**EXERCISE**
In the data below, find the line that contains "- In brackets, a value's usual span" and the line that contains "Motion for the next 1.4". Copy both, plus every line between them, exactly.

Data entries
***

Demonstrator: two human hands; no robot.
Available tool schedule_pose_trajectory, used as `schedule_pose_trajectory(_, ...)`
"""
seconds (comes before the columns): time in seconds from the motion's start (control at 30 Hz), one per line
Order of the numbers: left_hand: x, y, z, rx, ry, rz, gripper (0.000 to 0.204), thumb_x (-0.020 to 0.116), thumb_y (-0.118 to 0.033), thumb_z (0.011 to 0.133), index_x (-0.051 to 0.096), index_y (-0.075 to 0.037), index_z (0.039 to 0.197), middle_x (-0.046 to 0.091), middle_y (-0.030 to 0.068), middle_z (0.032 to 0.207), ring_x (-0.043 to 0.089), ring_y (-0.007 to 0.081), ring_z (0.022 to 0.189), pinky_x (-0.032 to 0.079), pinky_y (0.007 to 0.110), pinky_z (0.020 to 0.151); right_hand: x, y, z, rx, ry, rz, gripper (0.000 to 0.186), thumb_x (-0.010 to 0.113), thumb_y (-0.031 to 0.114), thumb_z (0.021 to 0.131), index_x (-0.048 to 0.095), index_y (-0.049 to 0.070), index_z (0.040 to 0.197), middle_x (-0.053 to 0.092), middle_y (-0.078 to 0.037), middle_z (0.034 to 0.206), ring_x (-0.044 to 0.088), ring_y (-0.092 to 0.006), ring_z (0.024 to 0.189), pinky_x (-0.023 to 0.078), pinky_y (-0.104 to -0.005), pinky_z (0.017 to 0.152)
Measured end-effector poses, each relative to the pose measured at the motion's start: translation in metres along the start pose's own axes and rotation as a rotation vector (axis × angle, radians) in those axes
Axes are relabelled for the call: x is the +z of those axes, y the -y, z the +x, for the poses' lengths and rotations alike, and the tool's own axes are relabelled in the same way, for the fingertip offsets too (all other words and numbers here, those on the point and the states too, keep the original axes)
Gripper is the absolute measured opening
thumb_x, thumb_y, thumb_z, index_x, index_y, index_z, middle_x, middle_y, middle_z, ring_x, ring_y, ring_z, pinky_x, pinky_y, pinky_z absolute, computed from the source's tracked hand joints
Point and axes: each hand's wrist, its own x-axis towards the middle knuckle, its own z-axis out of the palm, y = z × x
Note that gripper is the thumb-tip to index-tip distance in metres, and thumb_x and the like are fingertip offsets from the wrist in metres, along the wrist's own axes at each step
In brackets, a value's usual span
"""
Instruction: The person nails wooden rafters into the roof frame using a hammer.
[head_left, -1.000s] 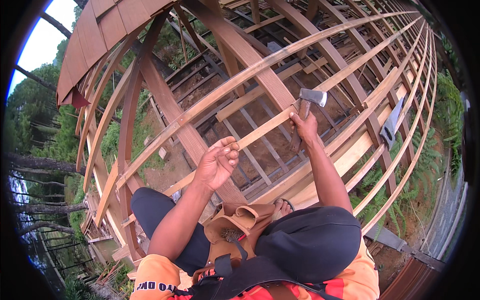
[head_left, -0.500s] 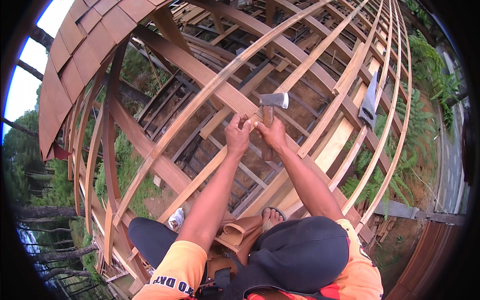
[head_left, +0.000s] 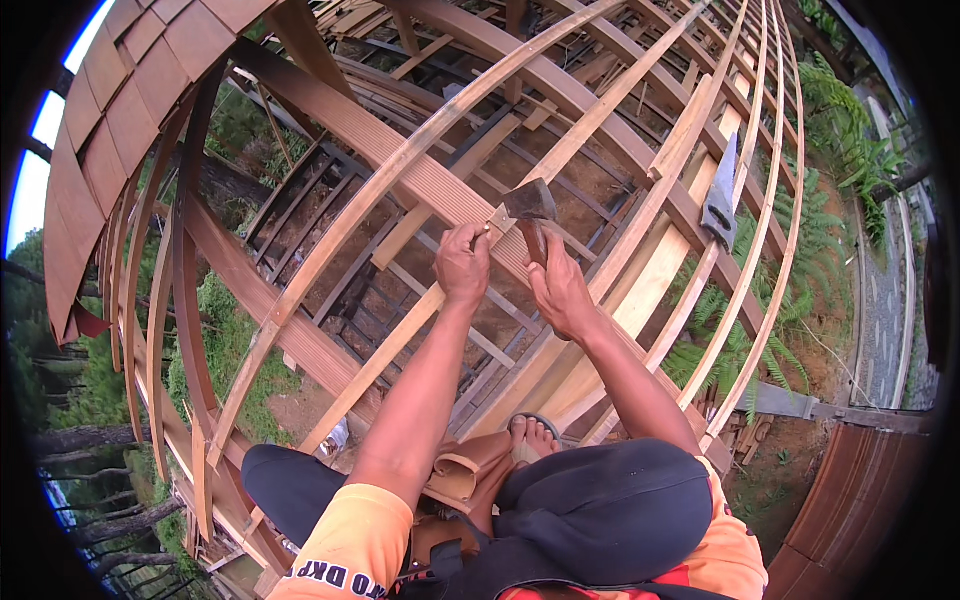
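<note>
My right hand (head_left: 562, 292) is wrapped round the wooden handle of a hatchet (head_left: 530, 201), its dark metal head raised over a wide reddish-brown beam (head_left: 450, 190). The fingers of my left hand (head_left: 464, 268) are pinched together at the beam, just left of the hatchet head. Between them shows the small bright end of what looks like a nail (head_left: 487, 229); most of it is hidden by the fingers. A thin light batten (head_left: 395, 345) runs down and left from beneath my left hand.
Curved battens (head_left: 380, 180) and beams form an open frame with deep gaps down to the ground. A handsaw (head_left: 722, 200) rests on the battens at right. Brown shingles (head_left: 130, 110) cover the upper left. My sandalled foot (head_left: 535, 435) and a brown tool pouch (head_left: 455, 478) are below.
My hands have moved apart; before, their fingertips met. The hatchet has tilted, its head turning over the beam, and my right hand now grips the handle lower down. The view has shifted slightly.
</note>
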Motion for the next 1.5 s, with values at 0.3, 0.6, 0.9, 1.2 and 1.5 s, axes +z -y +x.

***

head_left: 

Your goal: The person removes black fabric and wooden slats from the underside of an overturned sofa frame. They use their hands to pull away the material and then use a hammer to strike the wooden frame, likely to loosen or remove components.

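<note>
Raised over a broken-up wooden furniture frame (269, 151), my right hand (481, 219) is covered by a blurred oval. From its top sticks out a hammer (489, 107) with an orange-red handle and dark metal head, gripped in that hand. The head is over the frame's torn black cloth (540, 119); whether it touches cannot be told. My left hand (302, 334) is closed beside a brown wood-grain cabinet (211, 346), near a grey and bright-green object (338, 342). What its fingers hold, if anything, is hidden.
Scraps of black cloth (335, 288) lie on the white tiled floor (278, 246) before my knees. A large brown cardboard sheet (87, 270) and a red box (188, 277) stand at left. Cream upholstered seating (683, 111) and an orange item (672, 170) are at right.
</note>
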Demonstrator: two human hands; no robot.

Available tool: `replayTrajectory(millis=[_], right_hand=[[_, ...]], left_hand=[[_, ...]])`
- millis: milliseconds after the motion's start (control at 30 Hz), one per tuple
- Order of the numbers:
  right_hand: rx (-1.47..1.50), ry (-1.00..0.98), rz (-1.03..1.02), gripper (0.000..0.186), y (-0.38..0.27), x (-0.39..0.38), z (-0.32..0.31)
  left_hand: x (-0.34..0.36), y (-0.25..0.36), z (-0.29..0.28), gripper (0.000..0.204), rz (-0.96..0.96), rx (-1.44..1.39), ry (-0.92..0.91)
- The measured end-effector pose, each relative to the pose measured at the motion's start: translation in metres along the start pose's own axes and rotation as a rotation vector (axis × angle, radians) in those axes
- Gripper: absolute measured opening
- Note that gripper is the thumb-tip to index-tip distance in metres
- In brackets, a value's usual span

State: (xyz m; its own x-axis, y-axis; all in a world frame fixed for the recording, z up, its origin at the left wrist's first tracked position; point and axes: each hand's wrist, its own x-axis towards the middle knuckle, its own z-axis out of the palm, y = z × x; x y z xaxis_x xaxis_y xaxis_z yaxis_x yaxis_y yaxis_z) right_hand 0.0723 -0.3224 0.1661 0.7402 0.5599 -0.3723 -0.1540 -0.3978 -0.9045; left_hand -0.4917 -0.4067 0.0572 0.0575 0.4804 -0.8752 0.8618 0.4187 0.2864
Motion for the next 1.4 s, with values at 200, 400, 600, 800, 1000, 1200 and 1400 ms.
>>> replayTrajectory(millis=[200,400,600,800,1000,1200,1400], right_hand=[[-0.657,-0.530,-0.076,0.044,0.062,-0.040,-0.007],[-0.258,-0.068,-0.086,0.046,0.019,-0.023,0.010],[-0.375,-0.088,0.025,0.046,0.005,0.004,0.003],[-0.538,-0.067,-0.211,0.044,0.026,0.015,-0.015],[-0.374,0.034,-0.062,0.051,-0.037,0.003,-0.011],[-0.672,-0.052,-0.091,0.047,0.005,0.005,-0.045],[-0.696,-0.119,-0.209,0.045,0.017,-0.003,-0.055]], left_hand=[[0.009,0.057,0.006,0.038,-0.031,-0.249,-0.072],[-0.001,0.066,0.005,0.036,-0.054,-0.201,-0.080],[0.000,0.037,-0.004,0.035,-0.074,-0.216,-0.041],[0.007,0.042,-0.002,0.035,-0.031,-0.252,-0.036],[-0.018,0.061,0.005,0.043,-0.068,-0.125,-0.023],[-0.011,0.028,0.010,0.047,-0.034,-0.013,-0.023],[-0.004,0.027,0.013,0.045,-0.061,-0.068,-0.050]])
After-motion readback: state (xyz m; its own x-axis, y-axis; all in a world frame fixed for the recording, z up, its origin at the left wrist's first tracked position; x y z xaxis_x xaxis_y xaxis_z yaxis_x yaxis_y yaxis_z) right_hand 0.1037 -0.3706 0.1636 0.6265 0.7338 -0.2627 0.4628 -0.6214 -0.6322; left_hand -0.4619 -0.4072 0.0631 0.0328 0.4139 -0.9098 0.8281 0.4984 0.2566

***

**RESULT FOR THIS TASK**
- In brackets, a value's usual span

State: (xyz m; its own x-axis, y-axis; all in a world frame fixed for the recording, z up, its origin at the left wrist's first tracked position; point and axes: each hand's wrist, its own x-axis towards the middle knuckle, its own z-axis out of the palm, y = z × x; x y z xaxis_x xaxis_y xaxis_z yaxis_x yaxis_y yaxis_z) right_hand 0.0723 -0.3224 0.1661 0.7402 0.5599 -0.3723 -0.1540 -0.3978 -0.9045; left_hand -0.4917 -0.4067 0.0572 0.0575 0.4804 -0.8752 0.8618 0.4187 0.2864
Motion for the next 1.4 s, with values at 200, 400, 600, 800, 1000, 1200 and 1400 ms.

No additional answer is needed here.